Hughes leaves behind a legacy of hope
Clara Hughes didn’t know how much money it was. She just knew that it didn’t matter how much money it was, and that she wanted someone else to have it. The last time she did this, she knew the total because the cash was already in her bank account. This time, it won’t spend much time there, if any at all.
“Four years ago, I made a donation to Right To Play, and it was $10,000,” said Hughes Thursday, one day after she won her sixth career Olympic medal, a bronze, in long-track speed skating. “We didn’t get medal bonuses back then, and I did what I could only do because I was inspired by Right To Play, and I am still inspired by Right To Play.
“But today I want to donate — I’m not even sure how much it is — but a bronze medal bonus to the Take a Hike Foundation. Because it parallels what sport has done for me.”
It’s $10,000 again, for the record. The Take a Hike foundation is a lot like Right To Play, actually — it’s a project that takes kids who are at-risk and exposes them to different experiences. In this case, it’s at-risk kids in Vancouver, where there is plenty of poverty and drug problems and assorted bad news, if you know where to look. Hughes, who has spent the last two years living in the Lower Mainland, didn’t.

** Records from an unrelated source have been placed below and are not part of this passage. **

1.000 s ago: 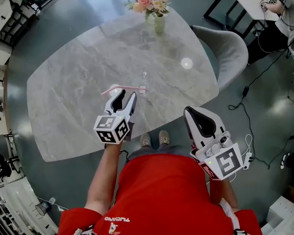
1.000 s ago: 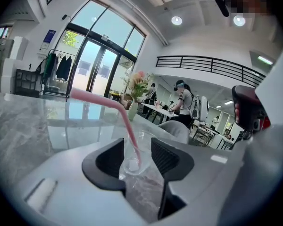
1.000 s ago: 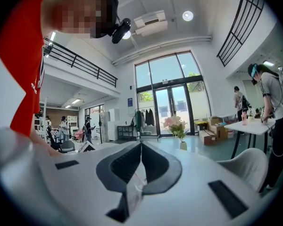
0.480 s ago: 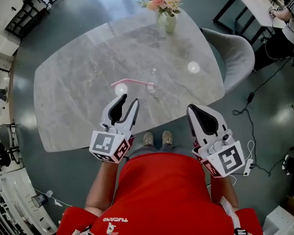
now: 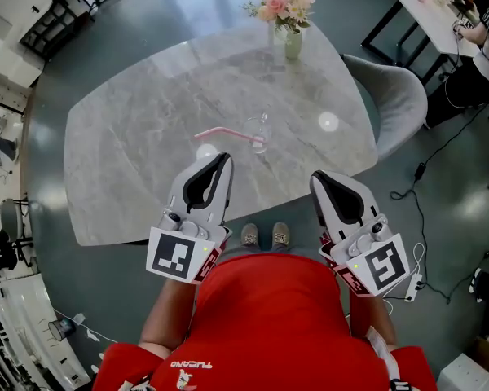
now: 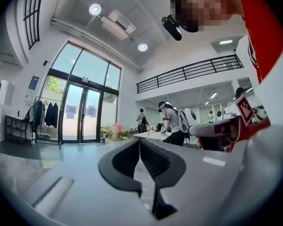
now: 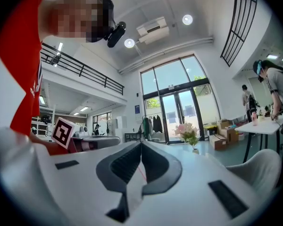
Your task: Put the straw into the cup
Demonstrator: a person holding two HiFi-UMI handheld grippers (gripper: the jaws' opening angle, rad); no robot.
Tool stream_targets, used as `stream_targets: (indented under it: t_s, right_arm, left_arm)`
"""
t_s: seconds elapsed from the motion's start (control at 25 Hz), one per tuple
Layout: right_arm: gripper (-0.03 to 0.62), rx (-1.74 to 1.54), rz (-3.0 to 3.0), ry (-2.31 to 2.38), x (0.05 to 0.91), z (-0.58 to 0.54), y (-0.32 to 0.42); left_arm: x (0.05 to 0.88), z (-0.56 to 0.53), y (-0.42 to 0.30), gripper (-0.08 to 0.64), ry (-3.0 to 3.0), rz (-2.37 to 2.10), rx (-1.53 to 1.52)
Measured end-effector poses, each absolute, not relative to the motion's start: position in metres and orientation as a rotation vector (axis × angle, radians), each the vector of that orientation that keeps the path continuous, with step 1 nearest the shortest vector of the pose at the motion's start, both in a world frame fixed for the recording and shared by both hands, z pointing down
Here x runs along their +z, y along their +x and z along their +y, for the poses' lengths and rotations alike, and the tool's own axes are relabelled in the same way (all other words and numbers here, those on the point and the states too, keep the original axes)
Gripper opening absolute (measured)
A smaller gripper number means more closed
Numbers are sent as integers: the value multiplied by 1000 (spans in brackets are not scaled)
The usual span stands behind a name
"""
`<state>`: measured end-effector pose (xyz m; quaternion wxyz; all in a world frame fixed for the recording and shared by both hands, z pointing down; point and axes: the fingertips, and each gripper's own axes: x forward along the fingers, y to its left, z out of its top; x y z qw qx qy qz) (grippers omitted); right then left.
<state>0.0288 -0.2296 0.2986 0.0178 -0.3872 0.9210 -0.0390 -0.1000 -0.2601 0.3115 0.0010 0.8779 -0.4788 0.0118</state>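
Since the earlier frame our left gripper (image 5: 223, 158) has drawn back from the cup (image 5: 262, 129), its jaws just closing on nothing. In the head view, the thin pink straw (image 5: 222, 132) rests one end in the clear cup, jutting left over the table (image 5: 130, 153). In the left gripper view we see its jaws together, empty. In the right gripper view the right gripper (image 7: 141, 142) is likewise closed, empty.

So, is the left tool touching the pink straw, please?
Apart. The head view shows bare table between the straw and the left tool, whose jaws have just closed on nothing.
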Motion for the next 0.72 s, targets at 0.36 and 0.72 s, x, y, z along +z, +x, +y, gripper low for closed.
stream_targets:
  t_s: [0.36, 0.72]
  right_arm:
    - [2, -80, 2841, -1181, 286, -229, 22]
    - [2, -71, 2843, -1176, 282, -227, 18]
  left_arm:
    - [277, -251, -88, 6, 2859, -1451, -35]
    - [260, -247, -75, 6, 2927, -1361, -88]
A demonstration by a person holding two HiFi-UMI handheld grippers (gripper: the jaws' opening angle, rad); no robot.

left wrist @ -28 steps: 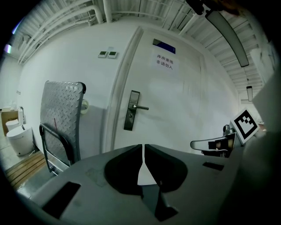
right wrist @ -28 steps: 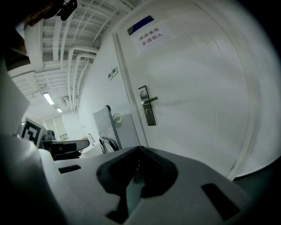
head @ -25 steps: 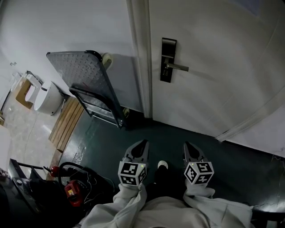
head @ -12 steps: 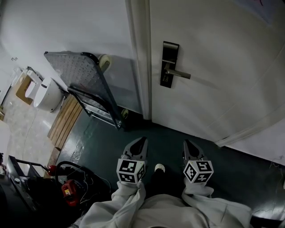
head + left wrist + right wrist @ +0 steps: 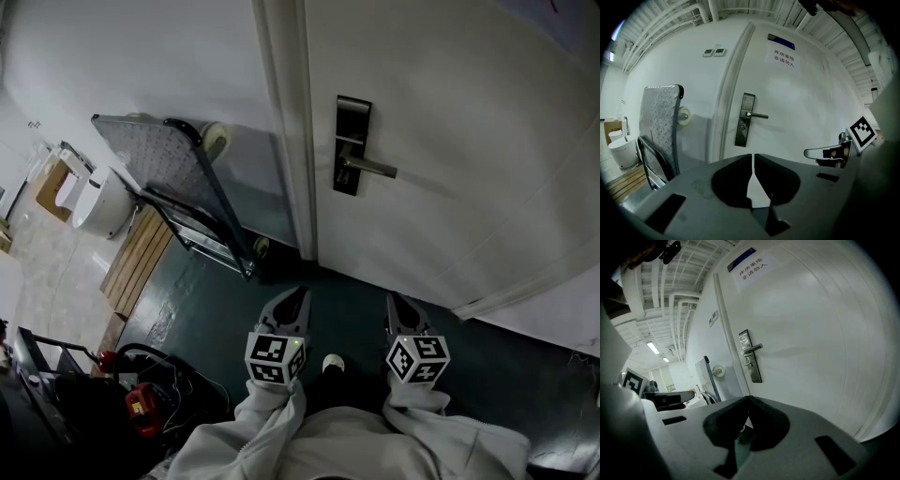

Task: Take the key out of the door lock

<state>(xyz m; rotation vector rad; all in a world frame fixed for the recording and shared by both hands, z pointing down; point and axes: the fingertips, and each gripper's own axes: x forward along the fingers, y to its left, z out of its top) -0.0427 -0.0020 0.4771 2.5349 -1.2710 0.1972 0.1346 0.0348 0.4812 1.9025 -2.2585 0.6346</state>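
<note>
DOOR LOCK, KEY JOB PENDING: A person is standing before a white door (image 5: 450, 141), holding the left gripper (image 5: 297, 298) and right gripper (image 5: 395, 304) low and side by side. Both are pointing toward 12 o'clock at the lock plate (image 5: 351, 145) w/ its lever handle (image 5: 370, 169). Both grippers are sitting closed and empty, jaws together, prob. because the lock is well apart from them and nothing needs grasping yet. The key is too small to confirm. A small nub (image 5: 749, 363) just under the lever may be it, i.e. sitting in the lock. A folded platform trolley (image 5: 159, 159) is leaning on the wall at 10 o'clock, apparently parked clear of the doorway, w/ a toilet (image 5: 101, 202) beyond at 9. Judging by this, the task is not begun; one gripper needs opening before closing on the key.
</note>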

“This past summer, I was driving downtown and feeling really good about the sense of connection I made here with many, many people,” she said. “And I made a wrong turn, and wound up on the Downtown Eastside in my little, little car. And I will never forget seeing people suffer so much, and I just couldn’t believe that I was in Canada, and that this situation, this reality exists in our country, with people that were just shells of themselves. And it was surreal.”
So she told her husband Peter she could not leave here without feeling that she’d done something about it, anything. Well, Peter had run into a high school teacher named Nick Boulding while kayaking off Vancouver Island, and it turns out Boulding was involved with this initiative. And Hughes, who is among our most open-hearted and open-minded citizens, loved it.
“They take kids that are at-risk, they take them from all over Vancouver, and they put these kids into programs that put them on the water in kayaks, into the back country, in snow or in the summer, camping, bringing these kids outside of the trouble that they’re in, and the reality of their lives in this city of drugs, addiction — the things that, as a young person, I struggled a lot,” Hughes said. “I’ve said it before: Sports saved my life.
“I got into a lot of trouble as a young person, and my direction — and I was one of those students who didn’t care about anything, and I was involved with a lot of drinking at a young age, and drugs, and smoking a pack a day. That was me, and this is me now.”
“So there is a way out. And it’s different for every person, and sport is not the way out [for everyone]. But I think goals and dreams and a sense of self-worth is the answer.”
In Beijing, none of the athletes who competed in the Olympics Games said anything about what was behind the curtain. It was hard to blame them; they were warned by sporting federations and the International Olympic Committee not to make political statements. So even Cadel Evans, the Australian cyclist who wore a Free Tibet T-shirt in race after race, kept his mouth shut.
Here in Vancouver, the backdrop of outrages pales in comparison. There are no disappearings, no executions, a respect for human rights. But this city’s Downtown Eastside is a blight. It has been estimated that about 70% of residents live on less than $1,000 per month; the drug problem is in the open, and it’s endemic. The city’s new harm-reduction strategy gives away approximately three million free needles a year.
And aside from the odd story here or there, it’s been largely ignored by the revellers and journalists here. I count myself among that number; I’ve ignored the Downtown Eastside during these Games. I ignored them when I lived here. Then, in this town, with all the beauty everywhere, it was easier than looking for the ugly stuff. And now, I have other responsibilities. It’s easy not to have time. And in these Games, the athletes have left it alone, too. Until Thursday. Until Clara.
“It meant so much to me to be able to give something that connected these young people to sport and the Olympics, because even if it’s in your backyard, because your life is going a certain way you might not make that connection,” Hughes said.
“There’s a problem here. There is a big, big problem. I don’t know what the answer is, but … that situation cannot just be ignored because the Olympics are here.”
Not anymore, it can’t. She has embraced the First Nations while she has lived here. She has asked what she could do to help. She is the best of us. When Hughes gave that money to Right To Play four years ago, she challenged other Canadians to do the same. The estimated echo of her actions was approximately $400,000. We’ll see what happens this time.
“So that’s what I’m doing, and I feel like I can leave town now feeling that I didn’t just come and skate in circles,” Hughes said. “Because it has always meant more to me than that.”